# Prints come out faded after heat press



## Monkeybunch (Nov 7, 2015)

Hi everyone, I'm so glad I found this forum. Firstly I'm totally new to sublimation and learning. I purchased the Epson WF711P sublimation printer and Xmte Heat press (on eBay but from China). 
I've been using true pix transfer paper and attempted to heat press on polyester cushion covers.
The instructions say 190'c 60 seconds medium pressure. I keep getting faded pictures. I've tried heat pressing on cushion covers and also fabric. But get the same result. What would I need to do or adjust?

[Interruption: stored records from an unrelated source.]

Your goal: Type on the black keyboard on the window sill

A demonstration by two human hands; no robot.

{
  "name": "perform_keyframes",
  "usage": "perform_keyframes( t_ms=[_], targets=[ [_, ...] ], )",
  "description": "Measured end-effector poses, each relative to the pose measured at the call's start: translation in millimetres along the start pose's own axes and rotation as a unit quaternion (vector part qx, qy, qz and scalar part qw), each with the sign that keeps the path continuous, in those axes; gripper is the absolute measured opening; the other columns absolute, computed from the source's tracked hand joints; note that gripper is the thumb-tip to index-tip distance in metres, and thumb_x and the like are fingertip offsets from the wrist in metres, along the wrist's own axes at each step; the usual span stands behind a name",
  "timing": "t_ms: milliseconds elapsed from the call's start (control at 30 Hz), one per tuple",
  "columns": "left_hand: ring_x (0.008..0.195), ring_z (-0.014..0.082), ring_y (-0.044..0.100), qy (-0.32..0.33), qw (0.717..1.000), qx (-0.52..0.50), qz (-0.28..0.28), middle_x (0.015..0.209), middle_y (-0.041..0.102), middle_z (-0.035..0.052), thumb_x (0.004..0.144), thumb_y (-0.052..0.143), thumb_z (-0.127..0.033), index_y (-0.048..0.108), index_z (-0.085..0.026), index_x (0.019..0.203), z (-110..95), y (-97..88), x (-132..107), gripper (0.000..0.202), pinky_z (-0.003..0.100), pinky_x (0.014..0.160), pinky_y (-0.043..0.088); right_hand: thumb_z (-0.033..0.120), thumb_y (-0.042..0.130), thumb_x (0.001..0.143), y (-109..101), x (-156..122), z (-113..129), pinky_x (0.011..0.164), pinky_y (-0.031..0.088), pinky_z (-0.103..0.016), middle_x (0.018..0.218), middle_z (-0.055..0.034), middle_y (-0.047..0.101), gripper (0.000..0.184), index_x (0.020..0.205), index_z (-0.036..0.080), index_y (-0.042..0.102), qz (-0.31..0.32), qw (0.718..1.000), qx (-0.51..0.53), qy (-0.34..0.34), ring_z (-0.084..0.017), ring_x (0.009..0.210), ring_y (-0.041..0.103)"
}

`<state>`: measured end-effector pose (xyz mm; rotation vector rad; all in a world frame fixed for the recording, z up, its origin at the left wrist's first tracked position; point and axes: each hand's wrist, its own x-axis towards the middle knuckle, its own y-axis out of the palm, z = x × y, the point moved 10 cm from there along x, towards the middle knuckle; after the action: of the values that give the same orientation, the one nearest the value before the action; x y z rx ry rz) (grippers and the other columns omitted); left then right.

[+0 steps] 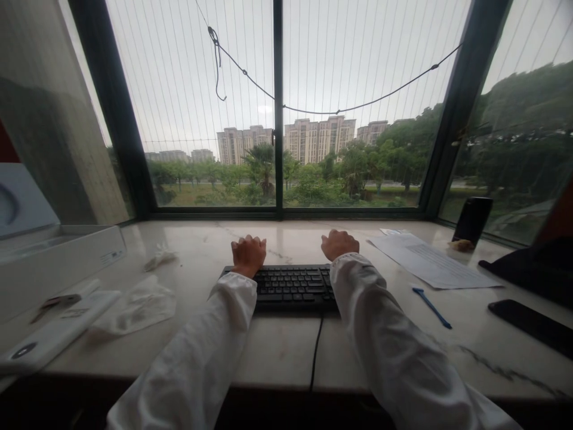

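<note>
A black keyboard (293, 286) lies flat on the pale marble counter (277, 352), its cable (317, 352) running from the near edge towards me. My left hand (249, 255) is curled into a fist at the keyboard's far left corner, knuckles up. At the far right corner my right hand (340, 243) is likewise closed, its thumb side turned inward. Both wrists and white sleeves pass over the keyboard's ends. The undersides of the fingers face away, so whatever is in them, if anything, is hidden.
To the right are printed sheets (430, 260), a blue stick-like tool (432, 307), a dark phone (532, 325) and an upright black device (473, 218). On the left lie a crumpled plastic bag (138, 304), a white box (62, 322), keys (56, 303) and an open tray (89, 251). Windows (215, 209) edge the counter.
</note>
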<state>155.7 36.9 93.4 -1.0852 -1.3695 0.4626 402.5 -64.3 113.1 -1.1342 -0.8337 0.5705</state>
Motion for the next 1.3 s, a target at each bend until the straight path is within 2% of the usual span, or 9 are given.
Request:
perform_keyframes(
  t_ms=[233, 400, 633, 733, 800, 933, 1000, 1100, 1300],
  targets=[
    [0.083, 0.0271, 0.060, -0.042, 0.997, -0.064, -0.014, 0.079, 0.066, 0.0165, 0.090, 0.007, -0.055, 0.066, -0.014, 0.070, 15.4, -16.7, 7.1, 0.074, 0.038, 0.079, 0.038, 0.048, 0.029, 0.088, -6.6, -13.0, 28.5, 0.082, 0.037, -0.043, 0.109, -0.0201, 0.056, 0.051, 0.108, 0.009, 0.055, -0.099, 0.993, 0.043, -0.052, -0.030, 0.099, 0.053],
    [0.079, 0.0242, 0.060, 0.005, 0.995, -0.101, -0.024, 0.075, 0.065, 0.0137, 0.093, 0.007, -0.048, 0.065, -0.015, 0.074, 0.9, -31.2, 3.7, 0.069, 0.033, 0.073, 0.039, 0.048, 0.029, 0.087, 14.5, -17.2, 44.0, 0.084, 0.033, -0.046, 0.110, -0.0179, 0.055, 0.050, 0.109, 0.012, 0.057, -0.040, 0.994, 0.026, -0.099, -0.029, 0.100, 0.051],
    [0.070, 0.0149, 0.058, 0.139, 0.983, -0.121, -0.008, 0.074, 0.062, 0.0030, 0.096, 0.023, -0.033, 0.055, -0.018, 0.111, -9.8, -64.5, -27.4, 0.038, 0.025, 0.070, 0.040, 0.046, 0.031, 0.087, 32.5, -20.2, 53.9, 0.085, 0.031, -0.048, 0.115, -0.0176, 0.053, 0.048, 0.111, 0.014, 0.059, 0.028, 0.991, 0.025, -0.128, -0.030, 0.104, 0.051],
    [0.086, 0.0137, 0.057, 0.116, 0.990, -0.075, -0.030, 0.096, 0.062, 0.0048, 0.094, 0.029, -0.024, 0.048, -0.021, 0.122, 25.2, -84.9, -44.8, 0.034, 0.025, 0.080, 0.041, 0.045, 0.032, 0.087, 37.6, -22.2, 60.0, 0.085, 0.030, -0.048, 0.115, -0.0172, 0.053, 0.048, 0.111, 0.014, 0.059, 0.039, 0.988, 0.028, -0.146, -0.030, 0.104, 0.051],
    [0.098, 0.0171, 0.053, 0.026, 0.999, 0.001, -0.045, 0.112, 0.058, 0.0082, 0.091, 0.037, -0.025, 0.053, -0.021, 0.119, 67.1, -97.0, -57.0, 0.032, 0.029, 0.088, 0.039, 0.045, 0.033, 0.087, 40.4, -24.2, 64.2, 0.085, 0.031, -0.048, 0.116, -0.0170, 0.053, 0.047, 0.111, 0.014, 0.059, 0.045, 0.986, 0.028, -0.157, -0.030, 0.103, 0.051],
    [0.105, 0.0295, 0.051, -0.242, 0.957, 0.147, 0.057, 0.106, 0.060, 0.0161, 0.087, 0.044, -0.033, 0.065, -0.014, 0.095, 163.8, -94.1, -100.7, 0.029, 0.041, 0.084, 0.042, 0.043, 0.034, 0.086, 42.5, -30.2, 74.9, 0.084, 0.031, -0.048, 0.115, -0.0169, 0.054, 0.045, 0.110, 0.014, 0.059, 0.045, 0.981, 0.032, -0.187, -0.030, 0.102, 0.051],
    [0.103, 0.0306, 0.054, -0.306, 0.930, 0.170, 0.110, 0.103, 0.061, 0.0178, 0.084, 0.048, -0.027, 0.065, -0.012, 0.094, 191.4, -86.6, -124.7, 0.024, 0.040, 0.080, 0.043, 0.042, 0.035, 0.086, 42.5, -33.9, 81.4, 0.083, 0.032, -0.048, 0.114, -0.0169, 0.054, 0.044, 0.109, 0.014, 0.060, 0.040, 0.977, 0.036, -0.206, -0.030, 0.101, 0.052],
    [0.098, 0.0282, 0.058, -0.298, 0.929, 0.175, 0.130, 0.102, 0.062, 0.0185, 0.081, 0.052, -0.018, 0.065, -0.011, 0.096, 207.3, -80.2, -142.5, 0.021, 0.034, 0.077, 0.045, 0.041, 0.036, 0.085, 41.6, -40.1, 91.0, 0.082, 0.032, -0.047, 0.110, -0.0168, 0.055, 0.042, 0.105, 0.014, 0.061, 0.026, 0.970, 0.043, -0.237, -0.030, 0.099, 0.053],
    [0.089, 0.0237, 0.062, -0.240, 0.961, 0.133, 0.040, 0.089, 0.068, 0.0118, 0.080, 0.056, -0.027, 0.070, -0.016, 0.085, 198.9, -107.6, -141.6, 0.019, 0.028, 0.075, 0.044, 0.039, 0.041, 0.085, 37.7, -58.3, 113.9, 0.077, 0.035, -0.039, 0.099, -0.0115, 0.062, 0.033, 0.091, 0.019, 0.065, 0.011, 0.942, 0.117, -0.316, -0.023, 0.088, 0.058]
  ],
)
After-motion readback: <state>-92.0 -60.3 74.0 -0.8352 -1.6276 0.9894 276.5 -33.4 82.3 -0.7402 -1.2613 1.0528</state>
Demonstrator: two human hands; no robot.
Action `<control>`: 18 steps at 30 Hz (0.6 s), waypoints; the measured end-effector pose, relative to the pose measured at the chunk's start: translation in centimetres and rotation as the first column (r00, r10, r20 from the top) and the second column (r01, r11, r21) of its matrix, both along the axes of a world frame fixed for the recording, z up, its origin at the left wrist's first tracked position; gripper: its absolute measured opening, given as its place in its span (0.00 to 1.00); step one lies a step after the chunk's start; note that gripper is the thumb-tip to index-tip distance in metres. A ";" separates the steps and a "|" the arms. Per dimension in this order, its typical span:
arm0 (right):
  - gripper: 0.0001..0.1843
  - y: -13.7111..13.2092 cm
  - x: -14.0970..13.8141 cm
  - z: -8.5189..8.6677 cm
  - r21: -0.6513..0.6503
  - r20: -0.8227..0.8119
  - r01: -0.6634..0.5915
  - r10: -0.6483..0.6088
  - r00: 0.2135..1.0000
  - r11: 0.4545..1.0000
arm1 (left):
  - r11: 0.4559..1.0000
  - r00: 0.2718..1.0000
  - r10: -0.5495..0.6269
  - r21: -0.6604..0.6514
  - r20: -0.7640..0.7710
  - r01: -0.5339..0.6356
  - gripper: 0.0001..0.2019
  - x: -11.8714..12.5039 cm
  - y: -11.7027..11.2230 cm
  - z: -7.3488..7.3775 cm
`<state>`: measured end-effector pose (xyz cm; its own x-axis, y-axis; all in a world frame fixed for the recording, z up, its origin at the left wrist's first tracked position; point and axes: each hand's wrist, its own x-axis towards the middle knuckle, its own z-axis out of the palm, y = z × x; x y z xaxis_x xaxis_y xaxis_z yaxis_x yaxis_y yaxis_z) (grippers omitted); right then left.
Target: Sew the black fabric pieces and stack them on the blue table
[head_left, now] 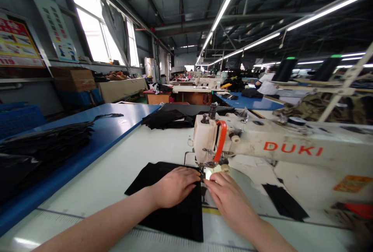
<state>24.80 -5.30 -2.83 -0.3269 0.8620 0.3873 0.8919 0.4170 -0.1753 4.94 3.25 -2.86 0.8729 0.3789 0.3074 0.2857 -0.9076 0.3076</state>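
A black fabric piece point(151, 178) lies flat on the white sewing table point(116, 166), its far edge under the needle of a cream sewing machine point(262, 143) marked DUKI. My left hand point(175, 186) rests flat on the fabric, fingers stretched toward the needle. My right hand point(227, 195) lies just right of the needle, fingers extended and pressing the fabric's edge by the presser foot point(204, 170).
A stack of black fabric point(43, 143) sits on the blue table at left. More black cloth point(166, 119) lies behind the machine. A small black piece point(285, 201) lies at right. A person in white works far back, among other sewing stations.
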 end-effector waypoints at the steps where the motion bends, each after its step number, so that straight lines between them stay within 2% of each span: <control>1: 0.11 0.0 0.0 0.1 -0.002 0.001 0.002 -0.002 1.000 1.000 | 1.000 1.000 0.003 0.001 -0.001 -0.003 0.14 0.0 0.0 0.0; 18: 0.12 -0.3 0.2 -0.1 -0.047 -0.039 0.036 -0.038 0.999 0.998 | 0.998 1.000 0.017 0.053 -0.008 -0.017 0.13 0.7 1.9 -0.4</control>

Thanks


----------



## ronrrico (Oct 30, 2015)

Possibilities:
printing on the wrong side of the sub paper,
Your tshirts are a cotton blend and not 100% polyester.
Lastly, you may have ink or paper quality issues?


----------



## pmzirkle (Oct 5, 2014)

What color are the cushions? If they are not white you will usually not get as bright a transfer. Are the cushions 100 percent poly?
We press at a minimum temp of 395F for 45-80 seconds.
We always use a clean new white butcher type paper top and bottom.
Med to firm pressure.


----------



## Monkeybunch (Nov 7, 2015)

Thanks for the replies really appreciate it.
The cushion covers are white and stare 100% polyester.

The truepix sublimation paper I've been printing on the shiny white side, not the matte side.

It seems most of the colours of the print are still maintained on the transfer paper. 

Should I be using a higher temp setting? I'mean doing 190'c now.


----------



## jimc (Jan 31, 2007)

What ink are you using?


----------



## ronrrico (Oct 30, 2015)

Lick your pointer & thumb fingers and pinch a corner of the sub paper for 5 seconds. The paper sub side should stick to one of your fingers... That's your sub side. If most of the transfer ins remains on the paper, that could mean that you just need to press for a little longer than you re now, and a little more pressure should not hurt either.


----------



## Monkeybunch (Nov 7, 2015)

Thanks guys. I set it to 220'c and 60 seconds. The image was already clearer and better. Guess it needed a higher temp.


----------



## djque (Feb 5, 2013)

Monkeybunch said:


> Thanks guys. I set it to 220'c and 60 seconds. The image was already clearer and better. Guess it needed a higher temp.


you should be pressing at 400* for 60 seconds in Celsius that 204.


----------